If you're talking about years experience out of undergrad you should lower your expectations. 0-3 years is more like $80-120k. 4-7 years is more like $150-500k. After that it's very unpredictable and the sky can be the limit. IM is very different than banking in that your responsibilities (i.e. are you generating ideas, or just supporting an analyst?) and performance have a much bigger role in your comp than your years of experience.

From what I can gather, most people stick with one fund their entire lives.

Not true at all in my experience, unless you get lucky and end up at a firm that is growing and promoting from within.

Very few people either leave or get fired.

Generally true for long-only managers. Not true for hedge funds.

The hours and pay are amazing. Not to mention, there's very little bullshit face-to-face interaction with others. It basically guarantees you'll be a millionaire with little stress or political in-fighting by the time you're 35.

Generally true. This is why people like IM over IBD.

It seems that most investment management funds really nurture you into a leadership role.

Not true at all. How are your leadership skills being developed staring at spreadsheets and 10-Ks? Also, I would say a fair number of firms don't want you to "learn the ropes" too quickly, otherwise you'll want to jump ship for a better gig.

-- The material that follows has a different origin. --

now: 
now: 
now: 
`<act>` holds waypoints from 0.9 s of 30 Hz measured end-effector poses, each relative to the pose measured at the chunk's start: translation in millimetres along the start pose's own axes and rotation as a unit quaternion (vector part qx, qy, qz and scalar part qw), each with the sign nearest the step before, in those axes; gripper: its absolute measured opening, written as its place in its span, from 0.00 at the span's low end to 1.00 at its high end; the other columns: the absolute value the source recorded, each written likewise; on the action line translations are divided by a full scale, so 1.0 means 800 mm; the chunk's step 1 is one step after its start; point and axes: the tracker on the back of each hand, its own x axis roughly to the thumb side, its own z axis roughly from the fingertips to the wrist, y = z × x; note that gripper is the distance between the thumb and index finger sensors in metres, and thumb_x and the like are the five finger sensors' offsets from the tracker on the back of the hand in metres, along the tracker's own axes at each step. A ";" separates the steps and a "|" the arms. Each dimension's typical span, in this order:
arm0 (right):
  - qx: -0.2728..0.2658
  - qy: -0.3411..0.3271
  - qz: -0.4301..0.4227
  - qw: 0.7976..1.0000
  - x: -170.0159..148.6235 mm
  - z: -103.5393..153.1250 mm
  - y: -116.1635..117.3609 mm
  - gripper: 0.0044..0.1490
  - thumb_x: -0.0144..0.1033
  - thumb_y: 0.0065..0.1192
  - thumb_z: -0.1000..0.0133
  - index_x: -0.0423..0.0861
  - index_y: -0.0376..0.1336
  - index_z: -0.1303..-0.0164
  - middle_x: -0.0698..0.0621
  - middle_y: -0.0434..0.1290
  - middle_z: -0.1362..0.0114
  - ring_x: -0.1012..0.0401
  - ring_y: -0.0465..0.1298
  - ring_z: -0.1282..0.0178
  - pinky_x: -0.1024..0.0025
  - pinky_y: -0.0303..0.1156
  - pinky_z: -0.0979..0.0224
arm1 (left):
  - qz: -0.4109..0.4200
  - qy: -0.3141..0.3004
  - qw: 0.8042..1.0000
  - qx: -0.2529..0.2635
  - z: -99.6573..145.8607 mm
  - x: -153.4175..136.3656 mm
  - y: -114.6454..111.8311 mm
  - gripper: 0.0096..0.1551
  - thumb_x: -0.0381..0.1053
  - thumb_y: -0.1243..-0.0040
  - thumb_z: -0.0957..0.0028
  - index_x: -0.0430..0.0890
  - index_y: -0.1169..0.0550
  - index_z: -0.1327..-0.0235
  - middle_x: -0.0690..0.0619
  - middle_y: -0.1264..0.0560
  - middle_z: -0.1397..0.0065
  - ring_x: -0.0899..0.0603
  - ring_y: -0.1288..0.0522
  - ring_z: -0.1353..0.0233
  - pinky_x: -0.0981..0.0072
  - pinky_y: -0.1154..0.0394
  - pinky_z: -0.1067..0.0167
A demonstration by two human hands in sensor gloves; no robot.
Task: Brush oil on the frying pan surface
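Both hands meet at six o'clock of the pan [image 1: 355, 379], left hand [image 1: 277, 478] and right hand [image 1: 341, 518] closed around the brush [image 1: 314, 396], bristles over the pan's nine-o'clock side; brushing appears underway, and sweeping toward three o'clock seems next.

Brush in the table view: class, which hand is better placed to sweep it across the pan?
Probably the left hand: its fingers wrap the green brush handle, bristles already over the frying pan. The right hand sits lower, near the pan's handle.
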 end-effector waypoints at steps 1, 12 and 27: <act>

Lastly, the intellectual nature of your work seems infinitely more interesting than entering data into Excel spreadsheets in 80+ hour weeks for 5 years of your life.

Partially true. You're still spending a lot of time doing menial work though.

But with such an amazing career, why the hell do America's best and brightest always go for the NYC BB investment banking analyst position?

Most 21 year olds follow the crowd and find the prestige of a BB attractive. Additionally, there just aren't that many IM roles for people coming straight out of undergrad. Also, working at a BB can be a great route to entering PE, whereas it is very difficult to move from IM to PE.